*Task description*
Only the lines from the top of the following listing through the line with "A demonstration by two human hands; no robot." belong in your answer, exactly as written.
Supplied information START
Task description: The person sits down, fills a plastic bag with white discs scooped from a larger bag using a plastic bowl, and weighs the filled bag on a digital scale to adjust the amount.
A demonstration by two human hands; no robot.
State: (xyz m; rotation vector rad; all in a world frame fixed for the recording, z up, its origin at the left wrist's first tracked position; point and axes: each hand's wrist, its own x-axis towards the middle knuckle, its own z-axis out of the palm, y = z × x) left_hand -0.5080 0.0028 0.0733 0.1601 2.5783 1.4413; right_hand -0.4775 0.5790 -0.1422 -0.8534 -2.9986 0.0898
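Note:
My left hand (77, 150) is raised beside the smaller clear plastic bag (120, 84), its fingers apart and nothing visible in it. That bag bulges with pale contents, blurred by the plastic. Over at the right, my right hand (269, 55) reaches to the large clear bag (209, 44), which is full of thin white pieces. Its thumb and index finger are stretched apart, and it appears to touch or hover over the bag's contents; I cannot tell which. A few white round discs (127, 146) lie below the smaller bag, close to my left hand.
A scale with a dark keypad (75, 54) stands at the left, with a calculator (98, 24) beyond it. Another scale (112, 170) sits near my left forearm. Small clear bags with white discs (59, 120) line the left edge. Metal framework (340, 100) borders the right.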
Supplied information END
*Final answer*
Task description: The person sits down, fills a plastic bag with white discs scooped from a larger bag using a plastic bowl, and weighs the filled bag on a digital scale to adjust the amount.
A demonstration by two human hands; no robot.

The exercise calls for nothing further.